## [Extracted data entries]
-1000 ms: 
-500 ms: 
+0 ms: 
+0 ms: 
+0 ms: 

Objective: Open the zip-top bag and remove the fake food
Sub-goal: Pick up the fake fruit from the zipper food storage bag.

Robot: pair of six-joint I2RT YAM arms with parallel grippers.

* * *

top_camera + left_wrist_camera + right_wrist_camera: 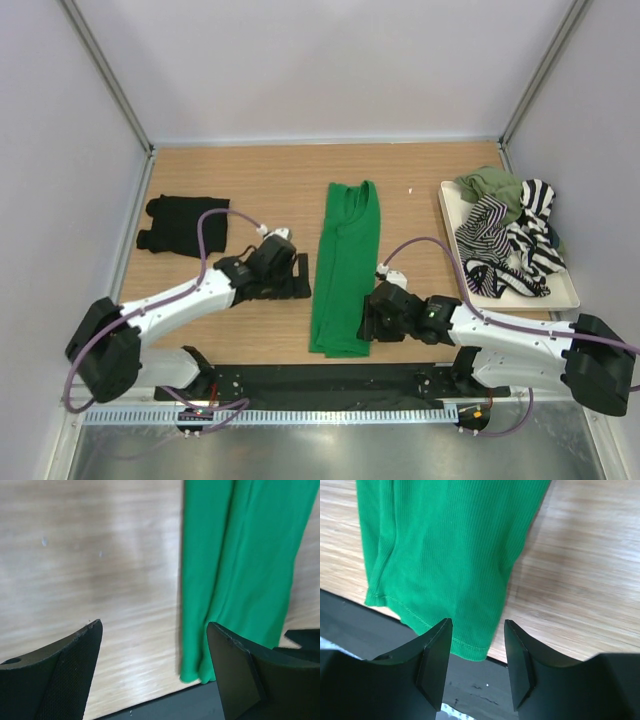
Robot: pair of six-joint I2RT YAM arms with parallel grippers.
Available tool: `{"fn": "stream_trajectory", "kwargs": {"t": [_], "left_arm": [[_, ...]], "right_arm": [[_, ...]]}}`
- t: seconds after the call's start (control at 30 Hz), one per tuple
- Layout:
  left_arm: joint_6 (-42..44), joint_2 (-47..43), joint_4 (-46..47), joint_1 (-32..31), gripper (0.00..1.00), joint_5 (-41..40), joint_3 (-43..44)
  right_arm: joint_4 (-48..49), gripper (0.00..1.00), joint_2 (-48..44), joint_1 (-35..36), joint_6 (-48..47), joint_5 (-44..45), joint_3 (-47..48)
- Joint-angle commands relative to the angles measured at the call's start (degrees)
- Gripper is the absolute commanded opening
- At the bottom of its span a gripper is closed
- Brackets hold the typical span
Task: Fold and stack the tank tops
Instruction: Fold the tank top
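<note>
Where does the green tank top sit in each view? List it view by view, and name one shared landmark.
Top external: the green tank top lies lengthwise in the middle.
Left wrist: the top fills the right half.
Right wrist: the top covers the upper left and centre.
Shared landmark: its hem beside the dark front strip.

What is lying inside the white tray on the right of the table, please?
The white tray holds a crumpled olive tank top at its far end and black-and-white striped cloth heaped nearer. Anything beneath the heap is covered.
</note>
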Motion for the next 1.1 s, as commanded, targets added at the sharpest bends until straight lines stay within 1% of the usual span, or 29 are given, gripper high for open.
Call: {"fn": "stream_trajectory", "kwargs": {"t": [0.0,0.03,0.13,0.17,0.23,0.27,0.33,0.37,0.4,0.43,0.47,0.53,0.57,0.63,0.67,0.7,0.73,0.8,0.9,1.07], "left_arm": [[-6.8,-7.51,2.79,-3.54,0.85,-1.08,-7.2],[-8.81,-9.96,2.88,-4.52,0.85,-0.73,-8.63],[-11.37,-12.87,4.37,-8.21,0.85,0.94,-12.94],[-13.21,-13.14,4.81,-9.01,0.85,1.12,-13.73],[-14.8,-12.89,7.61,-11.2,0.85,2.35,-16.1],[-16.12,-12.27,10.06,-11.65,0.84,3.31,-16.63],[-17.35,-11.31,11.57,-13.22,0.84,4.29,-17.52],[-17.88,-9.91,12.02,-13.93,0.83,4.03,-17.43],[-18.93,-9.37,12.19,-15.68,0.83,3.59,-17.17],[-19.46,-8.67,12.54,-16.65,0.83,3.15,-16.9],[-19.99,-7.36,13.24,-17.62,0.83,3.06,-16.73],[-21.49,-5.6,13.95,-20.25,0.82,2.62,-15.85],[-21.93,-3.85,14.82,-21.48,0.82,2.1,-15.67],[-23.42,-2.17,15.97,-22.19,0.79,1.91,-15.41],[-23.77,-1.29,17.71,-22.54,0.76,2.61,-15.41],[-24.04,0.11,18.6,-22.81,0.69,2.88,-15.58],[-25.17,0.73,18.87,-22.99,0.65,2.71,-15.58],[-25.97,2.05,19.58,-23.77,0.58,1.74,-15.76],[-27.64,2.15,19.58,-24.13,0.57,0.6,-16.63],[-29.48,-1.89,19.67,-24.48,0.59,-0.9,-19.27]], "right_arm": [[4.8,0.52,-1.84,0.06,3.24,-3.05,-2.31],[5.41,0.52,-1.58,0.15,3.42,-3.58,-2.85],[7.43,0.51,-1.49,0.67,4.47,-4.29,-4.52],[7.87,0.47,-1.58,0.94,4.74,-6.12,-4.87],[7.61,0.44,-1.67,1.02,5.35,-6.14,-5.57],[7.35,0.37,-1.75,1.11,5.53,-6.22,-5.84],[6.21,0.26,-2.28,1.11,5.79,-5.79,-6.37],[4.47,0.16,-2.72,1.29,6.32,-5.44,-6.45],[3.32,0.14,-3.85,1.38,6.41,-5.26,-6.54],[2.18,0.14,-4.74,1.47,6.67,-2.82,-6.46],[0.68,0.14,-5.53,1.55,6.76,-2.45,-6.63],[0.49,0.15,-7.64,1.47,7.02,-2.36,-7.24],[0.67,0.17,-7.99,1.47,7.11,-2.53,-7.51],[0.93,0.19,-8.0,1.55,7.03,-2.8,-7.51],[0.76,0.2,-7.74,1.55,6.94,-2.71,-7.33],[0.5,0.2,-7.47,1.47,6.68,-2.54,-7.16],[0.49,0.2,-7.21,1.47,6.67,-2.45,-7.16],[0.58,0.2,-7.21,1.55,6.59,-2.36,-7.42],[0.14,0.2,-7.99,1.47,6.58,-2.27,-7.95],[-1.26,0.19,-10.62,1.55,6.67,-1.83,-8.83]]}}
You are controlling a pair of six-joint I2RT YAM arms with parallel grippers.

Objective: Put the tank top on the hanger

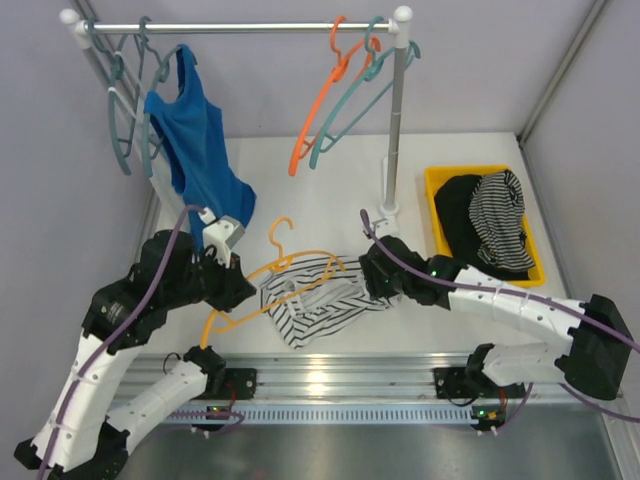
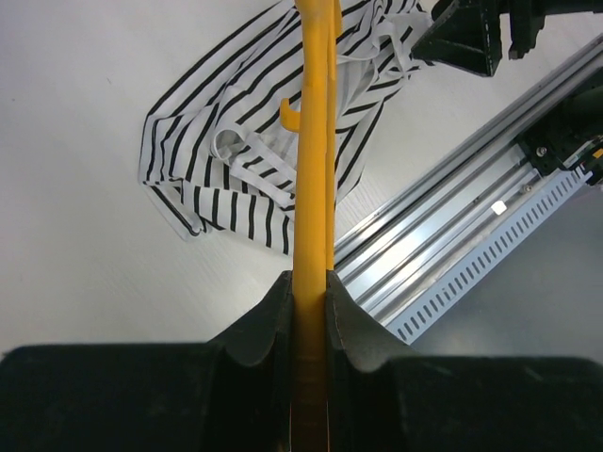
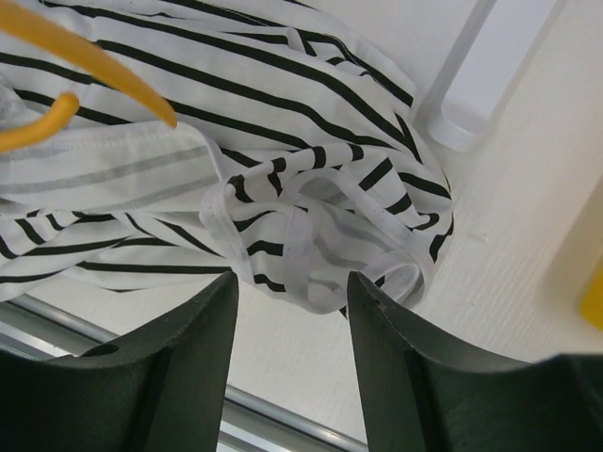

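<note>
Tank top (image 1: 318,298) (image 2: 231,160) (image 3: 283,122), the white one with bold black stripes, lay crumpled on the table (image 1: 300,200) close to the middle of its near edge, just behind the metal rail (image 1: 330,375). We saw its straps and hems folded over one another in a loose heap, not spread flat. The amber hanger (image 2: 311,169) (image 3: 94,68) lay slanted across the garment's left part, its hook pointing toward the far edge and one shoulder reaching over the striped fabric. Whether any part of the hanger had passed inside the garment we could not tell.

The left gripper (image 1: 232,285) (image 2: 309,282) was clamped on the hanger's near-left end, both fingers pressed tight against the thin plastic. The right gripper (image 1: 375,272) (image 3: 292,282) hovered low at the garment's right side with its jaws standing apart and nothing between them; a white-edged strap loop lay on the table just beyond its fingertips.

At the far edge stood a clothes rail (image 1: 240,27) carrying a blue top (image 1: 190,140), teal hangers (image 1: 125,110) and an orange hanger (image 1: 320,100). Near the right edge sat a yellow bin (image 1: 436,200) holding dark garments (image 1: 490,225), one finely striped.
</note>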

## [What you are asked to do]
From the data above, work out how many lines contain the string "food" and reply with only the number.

## [Your response]
2